§ WORK ITEM:
After the line containing "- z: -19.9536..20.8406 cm", write nothing more; before it, reproduce every line of the material below exactly, starting with the first.

---- DATA PROVIDED

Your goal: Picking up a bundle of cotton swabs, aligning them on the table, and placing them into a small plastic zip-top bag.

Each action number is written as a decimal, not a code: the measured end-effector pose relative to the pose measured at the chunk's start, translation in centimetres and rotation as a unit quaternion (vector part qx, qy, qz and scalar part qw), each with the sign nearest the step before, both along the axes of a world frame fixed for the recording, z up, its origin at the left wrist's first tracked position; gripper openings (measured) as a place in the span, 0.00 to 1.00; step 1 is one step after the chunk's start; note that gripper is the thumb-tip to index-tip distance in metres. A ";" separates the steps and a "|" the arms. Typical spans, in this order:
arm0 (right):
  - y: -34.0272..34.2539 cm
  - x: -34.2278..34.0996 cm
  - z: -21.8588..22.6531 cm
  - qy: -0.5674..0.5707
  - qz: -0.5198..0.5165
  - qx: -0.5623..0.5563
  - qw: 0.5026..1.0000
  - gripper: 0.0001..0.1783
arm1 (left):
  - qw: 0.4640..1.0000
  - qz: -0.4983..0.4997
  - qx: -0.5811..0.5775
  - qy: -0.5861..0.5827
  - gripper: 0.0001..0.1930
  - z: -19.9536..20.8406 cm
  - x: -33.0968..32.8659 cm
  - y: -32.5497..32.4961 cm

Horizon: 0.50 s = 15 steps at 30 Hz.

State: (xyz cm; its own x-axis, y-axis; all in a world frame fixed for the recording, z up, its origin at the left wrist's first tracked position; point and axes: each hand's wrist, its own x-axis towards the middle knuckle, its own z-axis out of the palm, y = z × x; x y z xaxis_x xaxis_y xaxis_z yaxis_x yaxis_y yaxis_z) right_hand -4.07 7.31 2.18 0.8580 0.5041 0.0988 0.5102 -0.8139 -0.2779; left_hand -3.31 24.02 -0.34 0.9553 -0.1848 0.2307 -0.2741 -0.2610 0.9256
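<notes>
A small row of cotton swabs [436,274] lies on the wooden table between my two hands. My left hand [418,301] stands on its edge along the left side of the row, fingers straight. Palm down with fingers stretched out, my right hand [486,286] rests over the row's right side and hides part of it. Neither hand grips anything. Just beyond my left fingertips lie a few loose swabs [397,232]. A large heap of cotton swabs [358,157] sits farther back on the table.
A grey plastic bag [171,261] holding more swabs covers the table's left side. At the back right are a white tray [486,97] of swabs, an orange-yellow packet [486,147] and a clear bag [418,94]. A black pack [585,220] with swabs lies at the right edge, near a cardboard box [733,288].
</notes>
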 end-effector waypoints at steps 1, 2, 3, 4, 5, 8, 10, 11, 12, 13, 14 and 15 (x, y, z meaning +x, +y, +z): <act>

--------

§ ANSWER SPACE:
Your goal: Picking up a bundle of cotton swabs, aligning them on the table, and placing them into a small plastic zip-top bag.

Each action number is written as a decimal, not a code: the measured end-effector pose relative to the pose measured at the chunk's start, translation in centimetres and rotation as a unit quaternion (vector part qx, qy, qz and scalar part qw), each with the sign nearest the step before, both along the axes of a world frame fixed for the recording, z up, its origin at the left wrist's first tracked position; gripper openings (measured) as a place in the span, 0.00 to 1.00; step 1 is one step after the chunk's start; note that gripper is the thumb-tip to index-tip distance in metres. A ";" separates the steps and a "|" the arms. Typical spans, in this order:
arm0 (right):
  - y: -34.0272..34.2539 cm
  - x: -34.2278..34.0996 cm
  - z: -21.8588..22.6531 cm
  - qy: -0.5674..0.5707
  - qz: -0.5198..0.5165
  - qx: -0.5623..0.5563
  - qw: 0.5026..1.0000
  - gripper: 0.0001..0.1783
arm1 (left):
  - qw: 0.4640..1.0000
  - qz: -0.4983..0.4997
  - qx: -0.5811..0.5775
  - qy: -0.5861..0.5827
  - gripper: 0.0001..0.1930
  - z: -19.9536..20.8406 cm

The exercise ends with this answer.